Not a problem, it does look quite cool though
20:36
tbf I don't know exactly why I claim that I golf in Dyalog Unicode when in fact I'm using Dyalog Classic...
@H.PWiz Yes, it is. I think you should request idiom recognition for RIDE. It bears much more wight if you do it than if I do.
I'll do that
@EriktheOutgolfer Are you really using Classic? Anyway, it doesn't matter, I'd write just "APL (Dyalog)" if it wasn't that TIO auto-generated the posts. Maybe I should ask Dennis to change "Dyalog Unicode" to just Dyalog, as that is the main product, and leave Classic as-is.
@H.PWiz For emphasis, you can write that you saw how cool it was in the webinar.
@Adám I mean the encoding is really handled by Classic though, no?
other than your SBCS
of course I don't have Classic installed on my system
@EriktheOutgolfer No. Unicode uses proper Unicode files and internally stores text as variable-width:
⍞←⎕DR¨'A⍤'
20:49
@Adám 80 160
@EriktheOutgolfer ^ 8 bits for 'A' and 16 bits for .
@Adám yeah, but Classic uses the Classic encoding which I use to count bytes with, unless I have misunderstood something
@EriktheOutgolfer Right, but that is only because you in theory could store it in a classic workspace where it truly is represented in 8 bits per char. But really, everybody URL encodes their solutions for TIO…

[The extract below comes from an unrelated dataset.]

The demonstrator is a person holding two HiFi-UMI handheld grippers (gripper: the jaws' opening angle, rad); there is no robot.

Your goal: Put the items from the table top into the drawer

@Adám I think that would actually make a difference for e.g. '⍤'
@EriktheOutgolfer Yeah, well, that particular character is not in ⎕AV so classic can't represent it. The whole counting thing is a bit iffy. Really, Dyalog APL tokenises code at fix time, so if I understand correctly, even {(+/∨\' '≠⌽⍵)↑¨↓⍵} is a single byte.
20:55
@Adám Which byte?
@H.PWiz Not sure. There is a secret way to find out, but I never deal with low-level stuff like that.
@Adám wouldn't it be '⍤' in Unicode but '⎕U9060' in Classic though?
@EriktheOutgolfer No, Classic can only load as a token in code, not as a character in text.
@Adám ah, so it will actually error?
@EriktheOutgolfer Yes.
21:03
@Adám how directly the error describes the issue...
remind me to never use those chars in a string when golfing
@EriktheOutgolfer Just use Unicode with SBCS.
@Adám wait, the SBCS translates back to Unicode, not Classic?
@EriktheOutgolfer Yes, lately, we've been making a lot of progress in issuing helpful error messages. In version 17.0, getting a value error tells you the missing name, and the caret position is much more precise.
@EriktheOutgolfer Yes.
@Adám I mean, a whole new TRANSLATION ERROR just for this thing? wow
@EriktheOutgolfer No, it is a new thing, I think Richard's invention: dynamic error messages. Try it online!